• _Recorded information_
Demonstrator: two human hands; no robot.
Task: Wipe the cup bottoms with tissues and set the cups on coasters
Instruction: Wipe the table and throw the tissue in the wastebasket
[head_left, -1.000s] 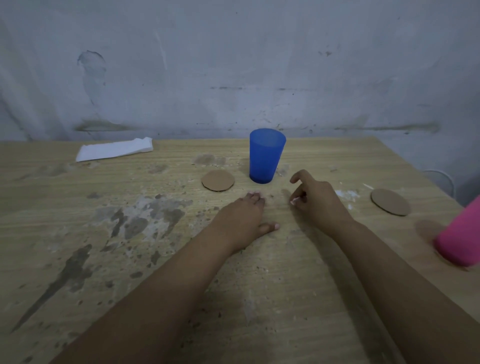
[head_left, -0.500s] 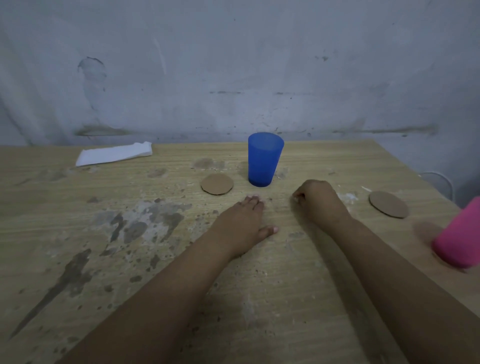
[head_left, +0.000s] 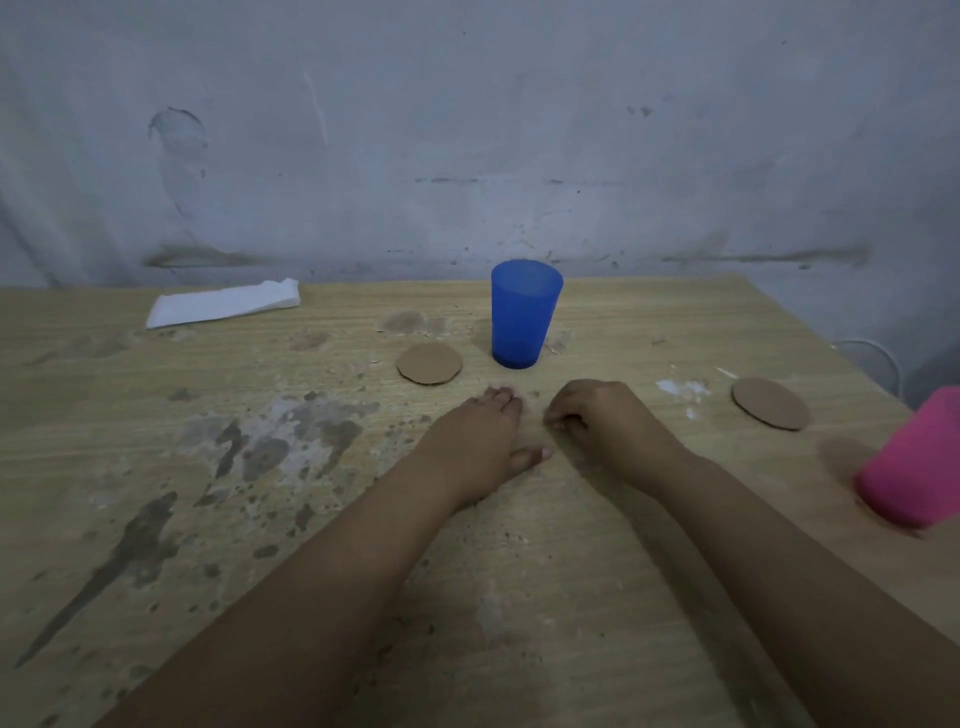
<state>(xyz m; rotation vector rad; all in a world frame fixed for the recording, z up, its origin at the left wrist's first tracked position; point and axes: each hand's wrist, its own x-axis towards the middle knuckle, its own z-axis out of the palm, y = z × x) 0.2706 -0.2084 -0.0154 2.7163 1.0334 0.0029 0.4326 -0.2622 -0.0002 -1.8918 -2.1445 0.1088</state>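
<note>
Now I am resting my left hand (head_left: 475, 441) flat on the tabletop (head_left: 156, 519), grip released, while my right hand (head_left: 597, 421) is curling clenched on nothing, having drawn closer since before. At twelve o'clock the blue cup (head_left: 524, 314) is standing beside one coaster (head_left: 429, 363); bare room is lying between. At three o'clock the pink cup (head_left: 919, 462) is crowding the edge, near another coaster (head_left: 770, 402). At ten o'clock the tissues (head_left: 223, 304) are lying.

No legible text or labels.

Plain room — stained wooden table (head_left: 156, 493), scuffed wall (head_left: 467, 130)
</note>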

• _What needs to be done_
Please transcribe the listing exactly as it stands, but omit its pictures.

• _Answer_
Demonstrator: two human hands; no robot.
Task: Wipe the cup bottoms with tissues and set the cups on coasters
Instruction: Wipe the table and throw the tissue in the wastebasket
[head_left, -1.000s] 
[head_left, -0.500s] 
[head_left, +0.000s] 
<state>(xyz m; rotation vector rad; all in a world frame fixed for the recording, z up, its origin at the left wrist's first tracked position; point and axes: each hand's wrist, its own x-axis towards the middle knuckle, its own z-axis out of the palm, y = z × x) 0.2706 -0.2084 -0.0154 2.7163 1.0334 0.0029 0.4326 -0.2622 -0.0002 -1.8918 -2.1445 0.1088</state>
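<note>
Now I am resting my left hand (head_left: 475, 441) flat on the tabletop (head_left: 156, 519), grip released, while my right hand (head_left: 597, 421) is curling clenched on nothing, having drawn closer since before. At twelve o'clock the blue cup (head_left: 524, 314) is standing beside one coaster (head_left: 429, 363); bare room is lying between. At three o'clock the pink cup (head_left: 919, 462) is crowding the edge, near another coaster (head_left: 770, 402). At ten o'clock the tissues (head_left: 223, 304) are lying.

No legible text or labels.

Plain room — stained wooden table (head_left: 156, 493), scuffed wall (head_left: 467, 130)
</note>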

The exercise requires nothing further.